Si potrebbe suddividere il repertorio proposto a Dozza in tre sezioni fra loro intrecciate: gli standard, le composizioni di Schiaffini e i brani di Cole Porter, che il duo ha iniziato a rivisitare in questi ultimi anni. Gli standard sono stati sottoposti a decisi e consapevoli ma non irrispettosi deragliamenti e destrutturazioni. In "Epistrophy," ad esempio, dopo una lunga introduzione il carattere di marcata reiterazione del tema monkiano si è sfrangiato in una serie di invenzioni scabrose ed eccentriche. La versione di "A Portrait of Bert Williams," brano poco frequentato scritto da Duke Ellington negli anni Quaranta, solo nel finale ha lasciato emergere l'andamento tematico piuttosto brioso, mentre un'atmosfera avvolgente ha caratterizzato "Bloozineff" di J.J. Johnson, e un'esasperazione quasi banalizzante è stata conferita dalle basi preregistrate all'incedere di "All Blues." Un trattamento analogo hanno subìto le song di Cole Porter: "I Get a Kick Out of You," "Every Time We Say Goodbye," "Night and Day," "From Now on..." Le deformazioni armoniche, melodiche, dinamiche e timbriche non sono mai risultate beffarde, gratuite o astruse, anzi le deviazioni, le variazioni, più o meno ardite, esplicite o introitate, hanno apportato un arricchimento creativo, una nuova personale visione delle potenzialità insite negli originali.
Ancor più inventivi e sorprendenti si sono rivelati gli original del trombonista, fra i quali è il caso di ricordare soprattutto "Le cinque note," in cui, partendo dal riferimento alla scala pentatonica cinese, un'armonia dapprima evocativa e sospesa si è sviluppata verso accenti dalla corporeità relativamente più aspra, e "Chirullimaconi" che parte dal testo strampalato tratto da una cartolina postale di Fortunato Depero (i futuristi non sono forse stati i primi inventori della mail art?), pretesto per avviare uno scat ironico e forbito, un intreccio scanzonato fra le voci complementari e spericolate della cantante e del trombone.

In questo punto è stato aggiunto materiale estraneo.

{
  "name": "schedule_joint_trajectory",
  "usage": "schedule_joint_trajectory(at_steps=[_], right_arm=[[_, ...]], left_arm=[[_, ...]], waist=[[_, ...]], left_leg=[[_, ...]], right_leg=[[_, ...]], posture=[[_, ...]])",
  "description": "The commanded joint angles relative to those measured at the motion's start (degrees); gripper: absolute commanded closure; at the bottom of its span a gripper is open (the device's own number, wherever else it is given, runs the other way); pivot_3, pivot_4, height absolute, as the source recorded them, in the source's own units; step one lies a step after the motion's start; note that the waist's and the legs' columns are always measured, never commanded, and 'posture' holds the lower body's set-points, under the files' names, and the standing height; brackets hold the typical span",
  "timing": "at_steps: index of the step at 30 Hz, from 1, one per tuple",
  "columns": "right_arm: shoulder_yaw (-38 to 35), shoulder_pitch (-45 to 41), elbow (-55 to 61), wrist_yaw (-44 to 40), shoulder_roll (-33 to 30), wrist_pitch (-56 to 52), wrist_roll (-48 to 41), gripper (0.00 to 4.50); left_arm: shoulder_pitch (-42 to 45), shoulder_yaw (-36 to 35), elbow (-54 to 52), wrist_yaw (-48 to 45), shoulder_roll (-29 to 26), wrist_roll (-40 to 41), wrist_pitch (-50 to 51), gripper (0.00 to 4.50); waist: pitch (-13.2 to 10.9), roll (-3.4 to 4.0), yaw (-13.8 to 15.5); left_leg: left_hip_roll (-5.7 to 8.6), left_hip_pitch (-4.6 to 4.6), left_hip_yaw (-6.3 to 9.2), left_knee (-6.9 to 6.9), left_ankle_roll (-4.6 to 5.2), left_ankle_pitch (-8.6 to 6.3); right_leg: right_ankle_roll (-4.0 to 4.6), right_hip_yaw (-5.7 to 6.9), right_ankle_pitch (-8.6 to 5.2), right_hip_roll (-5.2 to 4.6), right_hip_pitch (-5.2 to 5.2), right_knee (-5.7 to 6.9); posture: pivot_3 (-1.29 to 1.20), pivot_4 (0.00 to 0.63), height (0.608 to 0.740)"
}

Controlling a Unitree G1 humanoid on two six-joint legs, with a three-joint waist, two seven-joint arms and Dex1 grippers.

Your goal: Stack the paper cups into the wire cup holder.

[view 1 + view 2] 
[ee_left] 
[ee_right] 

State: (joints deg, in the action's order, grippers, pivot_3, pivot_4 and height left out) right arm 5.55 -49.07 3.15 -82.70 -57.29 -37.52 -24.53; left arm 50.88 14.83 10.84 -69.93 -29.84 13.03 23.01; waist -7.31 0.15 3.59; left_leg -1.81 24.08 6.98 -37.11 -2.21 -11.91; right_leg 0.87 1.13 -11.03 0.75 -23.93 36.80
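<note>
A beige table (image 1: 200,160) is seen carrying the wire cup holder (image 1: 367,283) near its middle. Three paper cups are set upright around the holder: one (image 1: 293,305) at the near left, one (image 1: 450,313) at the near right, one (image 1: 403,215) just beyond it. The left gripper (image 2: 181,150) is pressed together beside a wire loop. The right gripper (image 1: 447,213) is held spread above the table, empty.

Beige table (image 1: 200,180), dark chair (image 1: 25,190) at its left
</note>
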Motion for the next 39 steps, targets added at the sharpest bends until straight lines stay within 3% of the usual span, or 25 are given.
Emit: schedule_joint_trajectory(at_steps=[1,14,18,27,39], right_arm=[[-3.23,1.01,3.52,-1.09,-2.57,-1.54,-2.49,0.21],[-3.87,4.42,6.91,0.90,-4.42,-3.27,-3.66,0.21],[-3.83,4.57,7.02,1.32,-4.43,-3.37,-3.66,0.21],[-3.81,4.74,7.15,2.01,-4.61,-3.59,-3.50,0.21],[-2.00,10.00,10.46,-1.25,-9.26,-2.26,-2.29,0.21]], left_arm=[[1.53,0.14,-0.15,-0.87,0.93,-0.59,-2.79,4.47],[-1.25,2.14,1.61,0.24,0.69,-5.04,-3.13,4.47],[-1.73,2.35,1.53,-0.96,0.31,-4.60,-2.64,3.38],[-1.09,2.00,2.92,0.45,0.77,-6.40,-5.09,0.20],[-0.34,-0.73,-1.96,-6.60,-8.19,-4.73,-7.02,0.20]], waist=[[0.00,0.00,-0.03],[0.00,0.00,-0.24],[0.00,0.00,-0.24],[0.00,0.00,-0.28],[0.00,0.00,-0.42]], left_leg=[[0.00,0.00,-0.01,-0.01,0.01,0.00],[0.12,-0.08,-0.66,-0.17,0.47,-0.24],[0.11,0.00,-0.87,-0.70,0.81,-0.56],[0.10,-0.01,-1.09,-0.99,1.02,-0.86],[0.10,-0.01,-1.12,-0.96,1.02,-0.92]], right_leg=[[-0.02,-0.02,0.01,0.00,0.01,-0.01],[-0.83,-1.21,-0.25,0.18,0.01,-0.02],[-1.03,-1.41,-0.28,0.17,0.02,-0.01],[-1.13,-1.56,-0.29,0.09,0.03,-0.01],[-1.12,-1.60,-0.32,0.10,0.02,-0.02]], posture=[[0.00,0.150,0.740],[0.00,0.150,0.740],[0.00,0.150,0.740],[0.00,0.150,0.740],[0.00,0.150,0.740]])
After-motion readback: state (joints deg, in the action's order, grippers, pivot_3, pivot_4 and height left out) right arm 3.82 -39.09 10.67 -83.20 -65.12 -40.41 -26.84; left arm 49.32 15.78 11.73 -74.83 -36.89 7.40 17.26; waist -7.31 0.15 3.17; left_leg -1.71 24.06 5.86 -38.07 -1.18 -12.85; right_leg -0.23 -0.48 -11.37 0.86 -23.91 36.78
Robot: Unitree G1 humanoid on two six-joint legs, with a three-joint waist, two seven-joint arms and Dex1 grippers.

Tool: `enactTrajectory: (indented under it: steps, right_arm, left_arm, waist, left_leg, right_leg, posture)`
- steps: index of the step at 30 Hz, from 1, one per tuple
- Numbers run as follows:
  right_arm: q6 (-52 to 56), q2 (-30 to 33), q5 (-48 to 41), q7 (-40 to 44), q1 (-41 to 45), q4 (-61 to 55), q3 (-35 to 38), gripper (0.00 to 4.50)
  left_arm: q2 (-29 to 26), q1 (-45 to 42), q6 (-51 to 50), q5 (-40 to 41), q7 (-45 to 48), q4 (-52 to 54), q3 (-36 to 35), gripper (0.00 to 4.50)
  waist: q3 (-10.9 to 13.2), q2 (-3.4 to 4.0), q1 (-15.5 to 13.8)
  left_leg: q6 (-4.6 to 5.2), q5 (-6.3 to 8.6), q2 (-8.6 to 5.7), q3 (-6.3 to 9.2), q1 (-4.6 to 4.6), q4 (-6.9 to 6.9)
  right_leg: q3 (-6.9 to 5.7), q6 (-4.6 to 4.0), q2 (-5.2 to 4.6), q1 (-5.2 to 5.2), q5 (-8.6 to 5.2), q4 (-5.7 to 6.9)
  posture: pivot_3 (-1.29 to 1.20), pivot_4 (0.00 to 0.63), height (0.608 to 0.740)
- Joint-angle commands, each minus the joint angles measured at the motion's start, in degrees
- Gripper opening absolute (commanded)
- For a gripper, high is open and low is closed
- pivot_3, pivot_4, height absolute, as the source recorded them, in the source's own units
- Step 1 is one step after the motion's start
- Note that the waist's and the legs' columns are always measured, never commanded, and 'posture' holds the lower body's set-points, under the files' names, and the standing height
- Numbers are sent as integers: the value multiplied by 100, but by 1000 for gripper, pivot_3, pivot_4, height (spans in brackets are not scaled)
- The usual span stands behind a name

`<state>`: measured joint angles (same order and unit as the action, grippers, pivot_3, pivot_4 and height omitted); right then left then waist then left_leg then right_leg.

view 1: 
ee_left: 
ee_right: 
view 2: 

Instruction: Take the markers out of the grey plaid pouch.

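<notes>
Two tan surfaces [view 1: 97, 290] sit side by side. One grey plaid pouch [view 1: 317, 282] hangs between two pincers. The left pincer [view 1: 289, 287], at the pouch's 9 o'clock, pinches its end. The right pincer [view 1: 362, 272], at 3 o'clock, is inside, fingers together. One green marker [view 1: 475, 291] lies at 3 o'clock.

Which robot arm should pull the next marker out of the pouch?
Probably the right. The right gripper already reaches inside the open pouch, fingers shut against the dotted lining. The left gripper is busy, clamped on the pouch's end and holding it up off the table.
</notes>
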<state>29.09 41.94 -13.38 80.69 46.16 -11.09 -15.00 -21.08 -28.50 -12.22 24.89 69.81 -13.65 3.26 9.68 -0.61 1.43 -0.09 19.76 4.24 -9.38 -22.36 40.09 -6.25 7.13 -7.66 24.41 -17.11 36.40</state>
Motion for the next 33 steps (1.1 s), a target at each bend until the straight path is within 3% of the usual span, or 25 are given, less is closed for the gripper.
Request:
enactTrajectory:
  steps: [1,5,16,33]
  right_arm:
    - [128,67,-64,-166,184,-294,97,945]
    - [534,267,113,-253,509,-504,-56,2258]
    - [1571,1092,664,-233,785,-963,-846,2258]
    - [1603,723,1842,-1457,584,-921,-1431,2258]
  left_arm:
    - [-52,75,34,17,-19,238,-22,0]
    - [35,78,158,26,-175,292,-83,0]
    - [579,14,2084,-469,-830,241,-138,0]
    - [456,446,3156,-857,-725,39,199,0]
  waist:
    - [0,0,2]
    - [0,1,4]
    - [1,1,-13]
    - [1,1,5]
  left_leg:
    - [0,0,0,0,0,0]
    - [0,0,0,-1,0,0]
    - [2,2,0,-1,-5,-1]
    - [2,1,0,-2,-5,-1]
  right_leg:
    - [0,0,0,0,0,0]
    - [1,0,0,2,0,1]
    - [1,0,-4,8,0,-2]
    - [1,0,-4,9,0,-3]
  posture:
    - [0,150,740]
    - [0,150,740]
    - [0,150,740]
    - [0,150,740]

Tutta la performance in definitiva si è retta sul collaudatissimo interplay messo a punto dai due artisti in decenni di esperienza. Ghiglioni ha espresso la sua vocalità, fatta di sottintesi, di enigmatici intimismi, di sussurri, ma anche d'imprevedibili impennate, di ripiegamenti poetici, di alterazioni bizzarre, oltre che sorretta da un timing esemplare. Il trombone di Schiaffini dal canto suo ha esposto una pronuncia sempre controllata e ricca di inflessioni, includendo raramente nuclei dall'espressività declamatoria e grassa, ricorrendo più spesso a rigorose idee riesumate dall'esperienza d'avanguardia o a frasi tornite in evoluzioni insinuanti. Ma la componente più funzionale ed efficace, la peculiarità qualificante è consistita nell'uso di basi preregistrate su nastro magnetico, elaborate dallo stesso Schiaffini ricorrendo a soluzioni ritmiche e sonore sempre diverse; quasi in tutti i brani questo espediente ha costituito il collante di sottofondo, l'indispensabile impianto compositivo, la griglia strutturale su cui erigere ogni interpretazione.